== ACTION ITEM ==
Print nothing except the lines of the listing below from the line with "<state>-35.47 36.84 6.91" to the line with "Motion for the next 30", each exactly as written, both ends included.

== RECORDS FOR PROCESSING ==
* * * *

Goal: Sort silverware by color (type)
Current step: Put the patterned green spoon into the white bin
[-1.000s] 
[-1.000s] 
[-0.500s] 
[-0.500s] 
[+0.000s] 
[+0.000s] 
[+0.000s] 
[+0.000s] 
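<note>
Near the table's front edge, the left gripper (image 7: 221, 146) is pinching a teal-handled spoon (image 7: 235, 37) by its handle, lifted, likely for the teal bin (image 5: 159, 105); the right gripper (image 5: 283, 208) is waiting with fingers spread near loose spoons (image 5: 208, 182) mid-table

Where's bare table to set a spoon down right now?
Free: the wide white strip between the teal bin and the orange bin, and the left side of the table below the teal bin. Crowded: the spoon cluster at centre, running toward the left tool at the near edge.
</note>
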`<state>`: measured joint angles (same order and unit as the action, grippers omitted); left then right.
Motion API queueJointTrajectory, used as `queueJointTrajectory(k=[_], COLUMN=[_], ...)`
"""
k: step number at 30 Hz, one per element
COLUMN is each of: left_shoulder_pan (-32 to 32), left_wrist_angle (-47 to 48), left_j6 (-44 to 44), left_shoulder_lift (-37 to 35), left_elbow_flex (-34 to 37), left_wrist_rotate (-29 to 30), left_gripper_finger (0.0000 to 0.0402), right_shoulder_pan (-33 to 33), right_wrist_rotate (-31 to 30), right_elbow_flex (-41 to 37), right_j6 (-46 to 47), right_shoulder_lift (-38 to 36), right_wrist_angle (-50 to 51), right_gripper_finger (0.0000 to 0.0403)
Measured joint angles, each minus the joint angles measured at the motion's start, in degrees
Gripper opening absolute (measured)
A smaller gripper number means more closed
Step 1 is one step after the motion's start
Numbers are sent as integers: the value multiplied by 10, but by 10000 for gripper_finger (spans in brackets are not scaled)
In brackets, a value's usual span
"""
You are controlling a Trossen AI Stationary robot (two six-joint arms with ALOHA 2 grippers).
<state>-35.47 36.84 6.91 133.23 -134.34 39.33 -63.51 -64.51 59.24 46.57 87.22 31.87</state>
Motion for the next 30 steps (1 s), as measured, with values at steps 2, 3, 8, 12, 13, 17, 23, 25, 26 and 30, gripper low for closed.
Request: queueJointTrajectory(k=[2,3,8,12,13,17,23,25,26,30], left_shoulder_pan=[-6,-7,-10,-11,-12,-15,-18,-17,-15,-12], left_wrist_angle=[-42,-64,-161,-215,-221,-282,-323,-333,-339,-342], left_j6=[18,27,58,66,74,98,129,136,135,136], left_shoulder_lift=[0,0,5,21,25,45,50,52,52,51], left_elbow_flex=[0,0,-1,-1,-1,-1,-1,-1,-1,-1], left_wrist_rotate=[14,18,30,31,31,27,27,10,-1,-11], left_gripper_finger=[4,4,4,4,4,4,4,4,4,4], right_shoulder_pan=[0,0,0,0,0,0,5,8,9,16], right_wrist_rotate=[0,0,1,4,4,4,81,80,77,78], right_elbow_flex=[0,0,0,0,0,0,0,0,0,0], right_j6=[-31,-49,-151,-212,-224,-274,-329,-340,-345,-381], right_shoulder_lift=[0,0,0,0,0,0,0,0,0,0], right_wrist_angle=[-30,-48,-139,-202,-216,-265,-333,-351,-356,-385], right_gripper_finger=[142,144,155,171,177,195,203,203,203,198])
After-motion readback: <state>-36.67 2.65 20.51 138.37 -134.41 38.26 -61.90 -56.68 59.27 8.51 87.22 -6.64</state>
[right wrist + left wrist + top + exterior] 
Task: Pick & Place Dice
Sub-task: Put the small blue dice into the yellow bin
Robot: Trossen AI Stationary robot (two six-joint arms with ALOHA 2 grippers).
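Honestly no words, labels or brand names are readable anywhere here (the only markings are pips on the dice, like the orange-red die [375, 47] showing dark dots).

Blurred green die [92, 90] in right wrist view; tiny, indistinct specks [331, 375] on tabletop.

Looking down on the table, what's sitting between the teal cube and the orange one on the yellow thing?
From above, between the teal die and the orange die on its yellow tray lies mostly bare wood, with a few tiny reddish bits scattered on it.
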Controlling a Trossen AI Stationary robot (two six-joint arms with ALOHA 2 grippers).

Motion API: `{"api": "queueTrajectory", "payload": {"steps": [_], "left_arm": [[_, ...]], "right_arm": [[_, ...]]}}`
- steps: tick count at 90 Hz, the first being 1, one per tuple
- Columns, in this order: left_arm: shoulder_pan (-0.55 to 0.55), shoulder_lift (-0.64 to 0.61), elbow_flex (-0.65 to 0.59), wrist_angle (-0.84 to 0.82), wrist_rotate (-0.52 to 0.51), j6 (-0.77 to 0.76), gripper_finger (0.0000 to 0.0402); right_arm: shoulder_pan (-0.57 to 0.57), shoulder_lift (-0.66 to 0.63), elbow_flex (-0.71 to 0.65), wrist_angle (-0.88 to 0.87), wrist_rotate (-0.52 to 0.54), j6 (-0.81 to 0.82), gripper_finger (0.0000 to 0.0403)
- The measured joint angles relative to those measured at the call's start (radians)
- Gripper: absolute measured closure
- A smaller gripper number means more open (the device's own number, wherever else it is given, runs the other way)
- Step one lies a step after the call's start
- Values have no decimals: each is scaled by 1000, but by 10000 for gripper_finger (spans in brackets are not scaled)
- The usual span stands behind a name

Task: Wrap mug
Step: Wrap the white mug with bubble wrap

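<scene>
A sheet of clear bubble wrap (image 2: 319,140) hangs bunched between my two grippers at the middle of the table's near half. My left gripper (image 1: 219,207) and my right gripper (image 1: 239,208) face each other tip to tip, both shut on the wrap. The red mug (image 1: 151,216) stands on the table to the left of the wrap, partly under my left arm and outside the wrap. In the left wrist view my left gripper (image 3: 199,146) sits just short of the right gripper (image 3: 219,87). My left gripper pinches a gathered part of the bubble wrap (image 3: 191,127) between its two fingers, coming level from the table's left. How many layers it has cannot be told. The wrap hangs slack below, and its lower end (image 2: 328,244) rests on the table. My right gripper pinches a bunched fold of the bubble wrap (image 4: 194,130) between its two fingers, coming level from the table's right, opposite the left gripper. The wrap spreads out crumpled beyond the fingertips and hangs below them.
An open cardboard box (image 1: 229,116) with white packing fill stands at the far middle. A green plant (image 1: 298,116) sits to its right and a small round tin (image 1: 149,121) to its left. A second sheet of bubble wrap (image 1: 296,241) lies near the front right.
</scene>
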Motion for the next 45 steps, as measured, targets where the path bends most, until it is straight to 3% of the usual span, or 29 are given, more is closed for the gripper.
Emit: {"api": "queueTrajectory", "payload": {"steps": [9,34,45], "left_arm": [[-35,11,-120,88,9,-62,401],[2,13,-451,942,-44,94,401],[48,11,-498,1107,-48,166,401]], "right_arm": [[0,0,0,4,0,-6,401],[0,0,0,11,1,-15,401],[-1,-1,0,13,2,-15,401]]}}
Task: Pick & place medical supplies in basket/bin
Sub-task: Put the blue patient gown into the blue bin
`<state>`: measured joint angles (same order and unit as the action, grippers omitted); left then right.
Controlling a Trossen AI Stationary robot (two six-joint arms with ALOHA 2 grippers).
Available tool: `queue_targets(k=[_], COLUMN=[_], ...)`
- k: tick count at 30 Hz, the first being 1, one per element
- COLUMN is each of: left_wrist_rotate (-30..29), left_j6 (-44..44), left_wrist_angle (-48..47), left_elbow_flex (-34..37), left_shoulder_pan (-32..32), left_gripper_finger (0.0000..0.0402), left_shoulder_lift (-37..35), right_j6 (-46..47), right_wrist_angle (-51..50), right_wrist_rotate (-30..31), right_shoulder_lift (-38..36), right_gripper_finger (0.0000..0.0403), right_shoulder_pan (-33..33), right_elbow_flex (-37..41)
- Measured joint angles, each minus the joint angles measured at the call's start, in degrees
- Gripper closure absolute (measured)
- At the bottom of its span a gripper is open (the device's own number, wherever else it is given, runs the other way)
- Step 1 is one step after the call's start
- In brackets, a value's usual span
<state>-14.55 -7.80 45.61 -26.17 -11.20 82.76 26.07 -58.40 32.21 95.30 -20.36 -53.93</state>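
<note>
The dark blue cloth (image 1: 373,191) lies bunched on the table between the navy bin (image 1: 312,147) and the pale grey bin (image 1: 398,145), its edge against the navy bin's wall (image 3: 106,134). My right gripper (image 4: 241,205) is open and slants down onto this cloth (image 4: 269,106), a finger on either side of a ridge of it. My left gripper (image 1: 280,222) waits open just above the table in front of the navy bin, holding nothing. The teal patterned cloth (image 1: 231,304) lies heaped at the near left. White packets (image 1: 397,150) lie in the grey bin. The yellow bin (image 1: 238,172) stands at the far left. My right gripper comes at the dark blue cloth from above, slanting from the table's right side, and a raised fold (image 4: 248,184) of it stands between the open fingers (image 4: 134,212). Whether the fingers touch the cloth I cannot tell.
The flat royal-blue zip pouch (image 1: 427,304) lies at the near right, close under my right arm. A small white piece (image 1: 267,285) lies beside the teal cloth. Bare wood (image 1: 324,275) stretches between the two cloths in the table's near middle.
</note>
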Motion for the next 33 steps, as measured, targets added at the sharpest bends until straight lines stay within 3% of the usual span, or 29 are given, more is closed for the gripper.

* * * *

== WRITTEN RESPONSE ==
<state>-35.47 36.84 6.91 133.23 -134.34 39.33 -63.51 -64.51 59.24 46.57 87.22 31.87</state>
Motion for the next 30 steps (1 s), as measured, with values at steps 2, 3, 8, 12, 13, 17, 23, 25, 26 and 30, gripper low for closed.

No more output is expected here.